*** Begin section ***

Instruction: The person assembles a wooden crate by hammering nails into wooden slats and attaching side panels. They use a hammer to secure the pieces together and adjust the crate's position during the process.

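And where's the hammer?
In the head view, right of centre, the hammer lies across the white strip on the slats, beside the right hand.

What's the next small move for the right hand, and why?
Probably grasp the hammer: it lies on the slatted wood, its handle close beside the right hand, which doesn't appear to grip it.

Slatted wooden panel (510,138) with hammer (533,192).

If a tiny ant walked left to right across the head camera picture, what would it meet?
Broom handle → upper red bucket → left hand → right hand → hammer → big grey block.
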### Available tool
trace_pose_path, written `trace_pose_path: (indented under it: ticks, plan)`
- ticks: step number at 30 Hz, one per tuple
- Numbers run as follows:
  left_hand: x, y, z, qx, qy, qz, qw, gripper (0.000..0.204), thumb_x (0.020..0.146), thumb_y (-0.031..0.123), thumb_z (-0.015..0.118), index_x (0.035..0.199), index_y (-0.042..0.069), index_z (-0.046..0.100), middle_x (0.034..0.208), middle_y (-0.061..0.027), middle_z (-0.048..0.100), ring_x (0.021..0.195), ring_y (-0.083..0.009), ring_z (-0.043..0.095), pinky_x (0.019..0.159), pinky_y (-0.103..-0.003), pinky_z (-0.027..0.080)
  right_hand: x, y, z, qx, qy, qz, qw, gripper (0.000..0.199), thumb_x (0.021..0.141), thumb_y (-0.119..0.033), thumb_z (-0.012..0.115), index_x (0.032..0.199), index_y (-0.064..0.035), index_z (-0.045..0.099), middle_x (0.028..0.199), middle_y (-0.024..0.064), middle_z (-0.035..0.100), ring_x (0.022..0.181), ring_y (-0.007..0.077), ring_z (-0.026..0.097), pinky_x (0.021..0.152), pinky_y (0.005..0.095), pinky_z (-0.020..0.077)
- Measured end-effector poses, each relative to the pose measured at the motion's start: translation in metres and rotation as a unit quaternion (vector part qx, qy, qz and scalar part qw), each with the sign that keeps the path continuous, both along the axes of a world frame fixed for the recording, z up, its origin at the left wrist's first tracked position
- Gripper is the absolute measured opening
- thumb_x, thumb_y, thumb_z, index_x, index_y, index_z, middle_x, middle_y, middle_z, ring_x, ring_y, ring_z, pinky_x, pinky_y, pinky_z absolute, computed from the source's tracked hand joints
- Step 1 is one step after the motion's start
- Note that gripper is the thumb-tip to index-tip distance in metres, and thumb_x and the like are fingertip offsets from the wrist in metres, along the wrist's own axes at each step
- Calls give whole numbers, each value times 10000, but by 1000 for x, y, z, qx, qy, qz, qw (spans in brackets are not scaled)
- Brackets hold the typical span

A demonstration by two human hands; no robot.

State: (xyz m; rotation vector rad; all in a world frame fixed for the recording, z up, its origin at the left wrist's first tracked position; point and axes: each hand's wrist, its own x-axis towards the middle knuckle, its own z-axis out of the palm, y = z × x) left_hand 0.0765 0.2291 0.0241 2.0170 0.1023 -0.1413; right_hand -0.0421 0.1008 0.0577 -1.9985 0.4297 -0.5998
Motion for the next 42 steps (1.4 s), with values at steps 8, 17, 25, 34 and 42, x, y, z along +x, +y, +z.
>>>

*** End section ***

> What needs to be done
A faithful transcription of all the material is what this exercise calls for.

> Answer box
Instruction: The person assembles a wooden crate by hammering nails into wooden slats and attaching side panels. They use a hammer to secure the pieces together and adjust the crate's position during the process.

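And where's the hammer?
In the head view, right of centre, the hammer lies across the white strip on the slats, beside the right hand.

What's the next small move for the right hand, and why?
Probably grasp the hammer: it lies on the slatted wood, its handle close beside the right hand, which doesn't appear to grip it.

Slatted wooden panel (510,138) with hammer (533,192).

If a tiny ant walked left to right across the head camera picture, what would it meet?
Broom handle → upper red bucket → left hand → right hand → hammer → big grey block.
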### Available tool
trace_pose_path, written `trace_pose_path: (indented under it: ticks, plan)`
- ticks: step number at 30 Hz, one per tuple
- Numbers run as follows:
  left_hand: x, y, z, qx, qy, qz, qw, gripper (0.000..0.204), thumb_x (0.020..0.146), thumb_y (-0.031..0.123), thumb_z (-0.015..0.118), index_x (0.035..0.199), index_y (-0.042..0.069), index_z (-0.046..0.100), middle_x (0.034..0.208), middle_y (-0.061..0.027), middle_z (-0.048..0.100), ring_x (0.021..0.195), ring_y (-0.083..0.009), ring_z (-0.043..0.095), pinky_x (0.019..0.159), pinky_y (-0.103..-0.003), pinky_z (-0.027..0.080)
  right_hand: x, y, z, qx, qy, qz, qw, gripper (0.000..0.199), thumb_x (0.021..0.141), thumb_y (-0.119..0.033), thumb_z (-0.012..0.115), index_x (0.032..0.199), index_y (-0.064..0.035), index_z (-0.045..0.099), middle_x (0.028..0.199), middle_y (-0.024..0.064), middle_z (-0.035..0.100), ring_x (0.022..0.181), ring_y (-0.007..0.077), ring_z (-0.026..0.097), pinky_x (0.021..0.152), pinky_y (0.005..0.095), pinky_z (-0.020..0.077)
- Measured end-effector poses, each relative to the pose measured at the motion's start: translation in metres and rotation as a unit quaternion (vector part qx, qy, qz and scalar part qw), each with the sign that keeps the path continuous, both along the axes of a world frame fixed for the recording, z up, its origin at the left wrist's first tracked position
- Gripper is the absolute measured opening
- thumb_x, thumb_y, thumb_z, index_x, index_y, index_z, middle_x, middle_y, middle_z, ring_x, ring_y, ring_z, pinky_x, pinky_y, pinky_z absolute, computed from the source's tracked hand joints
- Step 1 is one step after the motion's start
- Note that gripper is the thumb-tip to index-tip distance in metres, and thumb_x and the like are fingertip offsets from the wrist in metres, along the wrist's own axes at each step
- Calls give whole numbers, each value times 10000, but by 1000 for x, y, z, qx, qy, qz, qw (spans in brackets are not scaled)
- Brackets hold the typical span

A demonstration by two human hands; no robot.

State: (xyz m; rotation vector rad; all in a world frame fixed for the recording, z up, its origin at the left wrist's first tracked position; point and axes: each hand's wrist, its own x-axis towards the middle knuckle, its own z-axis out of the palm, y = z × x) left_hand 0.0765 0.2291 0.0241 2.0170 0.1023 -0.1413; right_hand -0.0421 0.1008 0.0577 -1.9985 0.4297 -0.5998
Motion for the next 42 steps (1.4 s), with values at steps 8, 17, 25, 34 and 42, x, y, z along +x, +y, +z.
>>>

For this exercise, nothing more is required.